> **TRY IT**
Return, exactly and in full, the lines of the records below starting at the one with "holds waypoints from" and ending at the one with "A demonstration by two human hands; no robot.", and no other lines.

> **Stored items from a collection**
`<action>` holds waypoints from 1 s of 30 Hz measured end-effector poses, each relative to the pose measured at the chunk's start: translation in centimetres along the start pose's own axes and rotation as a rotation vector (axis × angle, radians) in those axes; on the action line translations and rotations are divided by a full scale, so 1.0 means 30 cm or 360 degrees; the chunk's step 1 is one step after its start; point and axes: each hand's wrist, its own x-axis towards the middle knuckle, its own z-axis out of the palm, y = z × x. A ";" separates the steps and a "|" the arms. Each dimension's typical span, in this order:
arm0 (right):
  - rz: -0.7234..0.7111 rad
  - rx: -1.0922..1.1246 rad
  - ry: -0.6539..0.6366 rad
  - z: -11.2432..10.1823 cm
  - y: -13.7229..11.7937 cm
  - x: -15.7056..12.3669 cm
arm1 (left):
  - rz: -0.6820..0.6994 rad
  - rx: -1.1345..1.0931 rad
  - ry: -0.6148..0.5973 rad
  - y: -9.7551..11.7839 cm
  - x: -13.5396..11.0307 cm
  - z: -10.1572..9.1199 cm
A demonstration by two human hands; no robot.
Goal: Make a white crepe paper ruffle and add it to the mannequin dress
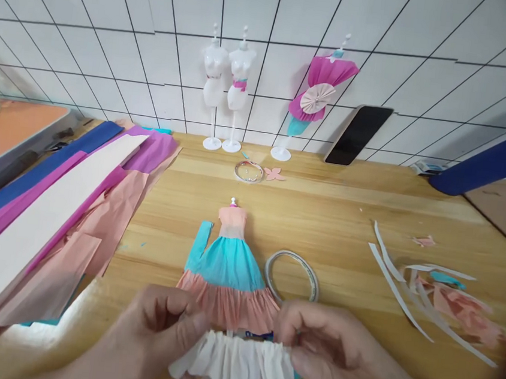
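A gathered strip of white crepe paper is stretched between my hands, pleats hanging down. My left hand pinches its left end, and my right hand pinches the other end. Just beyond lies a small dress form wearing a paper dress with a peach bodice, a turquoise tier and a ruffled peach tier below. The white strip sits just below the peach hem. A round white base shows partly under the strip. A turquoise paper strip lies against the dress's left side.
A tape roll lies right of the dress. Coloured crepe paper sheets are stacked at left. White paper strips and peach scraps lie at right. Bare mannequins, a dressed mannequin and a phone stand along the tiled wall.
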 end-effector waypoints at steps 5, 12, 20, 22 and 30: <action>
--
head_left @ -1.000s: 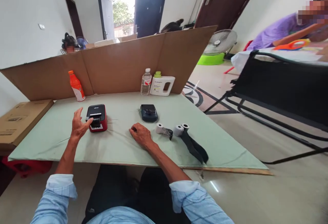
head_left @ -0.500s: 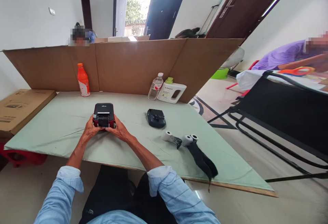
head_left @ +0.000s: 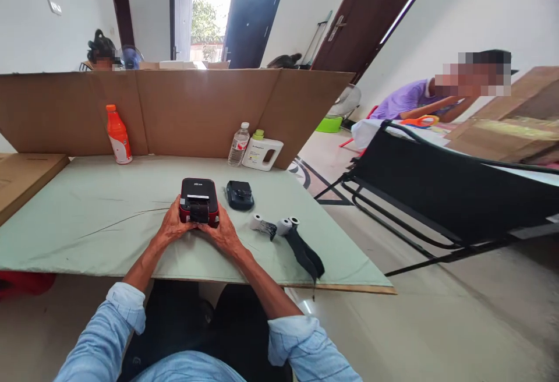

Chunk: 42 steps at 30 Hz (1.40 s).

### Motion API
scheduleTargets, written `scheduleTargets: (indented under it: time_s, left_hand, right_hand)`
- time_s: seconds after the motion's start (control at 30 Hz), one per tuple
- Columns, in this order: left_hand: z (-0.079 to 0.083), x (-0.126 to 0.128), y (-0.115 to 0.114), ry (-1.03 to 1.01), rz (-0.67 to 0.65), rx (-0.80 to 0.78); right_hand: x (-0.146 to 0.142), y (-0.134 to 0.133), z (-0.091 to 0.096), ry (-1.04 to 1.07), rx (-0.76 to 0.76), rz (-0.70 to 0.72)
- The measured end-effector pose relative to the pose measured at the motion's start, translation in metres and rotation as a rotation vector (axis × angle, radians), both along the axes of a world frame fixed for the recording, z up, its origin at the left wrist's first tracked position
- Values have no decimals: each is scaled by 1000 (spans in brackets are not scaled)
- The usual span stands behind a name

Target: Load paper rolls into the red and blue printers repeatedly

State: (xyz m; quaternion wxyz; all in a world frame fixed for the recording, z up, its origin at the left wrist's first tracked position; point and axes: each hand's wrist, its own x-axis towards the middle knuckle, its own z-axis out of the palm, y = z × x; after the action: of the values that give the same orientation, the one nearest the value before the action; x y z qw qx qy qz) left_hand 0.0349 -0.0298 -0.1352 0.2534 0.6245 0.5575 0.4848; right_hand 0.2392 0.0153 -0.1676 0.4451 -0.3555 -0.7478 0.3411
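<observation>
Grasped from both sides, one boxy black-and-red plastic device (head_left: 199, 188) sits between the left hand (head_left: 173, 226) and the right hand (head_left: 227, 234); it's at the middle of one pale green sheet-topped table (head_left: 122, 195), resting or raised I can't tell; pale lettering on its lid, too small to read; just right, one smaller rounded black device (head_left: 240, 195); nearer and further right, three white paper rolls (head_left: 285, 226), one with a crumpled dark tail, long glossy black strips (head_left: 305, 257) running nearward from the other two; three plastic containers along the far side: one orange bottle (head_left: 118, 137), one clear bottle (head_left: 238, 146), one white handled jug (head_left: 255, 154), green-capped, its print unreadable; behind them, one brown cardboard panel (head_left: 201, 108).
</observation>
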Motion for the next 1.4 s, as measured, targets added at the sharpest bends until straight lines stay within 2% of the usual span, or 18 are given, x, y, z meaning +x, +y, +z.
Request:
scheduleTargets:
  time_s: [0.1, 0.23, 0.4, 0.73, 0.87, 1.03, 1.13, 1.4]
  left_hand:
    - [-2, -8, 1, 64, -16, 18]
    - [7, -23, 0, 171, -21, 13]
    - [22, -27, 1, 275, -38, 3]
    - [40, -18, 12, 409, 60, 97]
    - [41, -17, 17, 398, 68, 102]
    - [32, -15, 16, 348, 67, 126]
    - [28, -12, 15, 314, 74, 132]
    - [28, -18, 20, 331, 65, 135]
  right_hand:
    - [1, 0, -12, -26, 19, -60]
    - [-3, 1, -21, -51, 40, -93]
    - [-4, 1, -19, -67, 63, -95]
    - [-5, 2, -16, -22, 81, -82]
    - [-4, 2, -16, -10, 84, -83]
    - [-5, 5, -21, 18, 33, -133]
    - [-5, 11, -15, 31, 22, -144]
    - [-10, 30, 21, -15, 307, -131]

> **EXERCISE OUTPUT**
`<action>` holds waypoints from 1 s of 30 Hz measured end-effector poses, each relative to the pose measured at the chunk's start: translation in centimetres along the start pose's own axes and rotation as a rotation vector (axis × angle, radians) in those axes; on the action line translations and rotations are divided by a full scale, so 1.0 means 30 cm or 360 degrees; the chunk's step 1 is one step after its start; point and axes: each hand's wrist, its own x-axis towards the middle knuckle, its own z-axis out of the palm, y = z × x. A ";" separates the steps and a "|" the arms. Each dimension's typical span, in this order:
arm0 (right):
  - rz: -0.7234..0.7111 rad
  - rx: -1.0922..1.1246 rad
  - ry: -0.6539..0.6366 rad
  - z: -11.2432..10.1823 cm
  - y: -13.7229..11.7937 cm
  - x: -15.7056..12.3669 cm
arm1 (left):
  - rz: -0.6820..0.6994 rad
  - rx: -1.1345..1.0931 rad
  - ry: -0.6148..0.5973 rad
  - y: -9.7551..11.7839 cm
  - x: -13.5396..11.0307 cm
  - z: -10.1572..9.1199 cm
A demonstration by two human hands; no robot.

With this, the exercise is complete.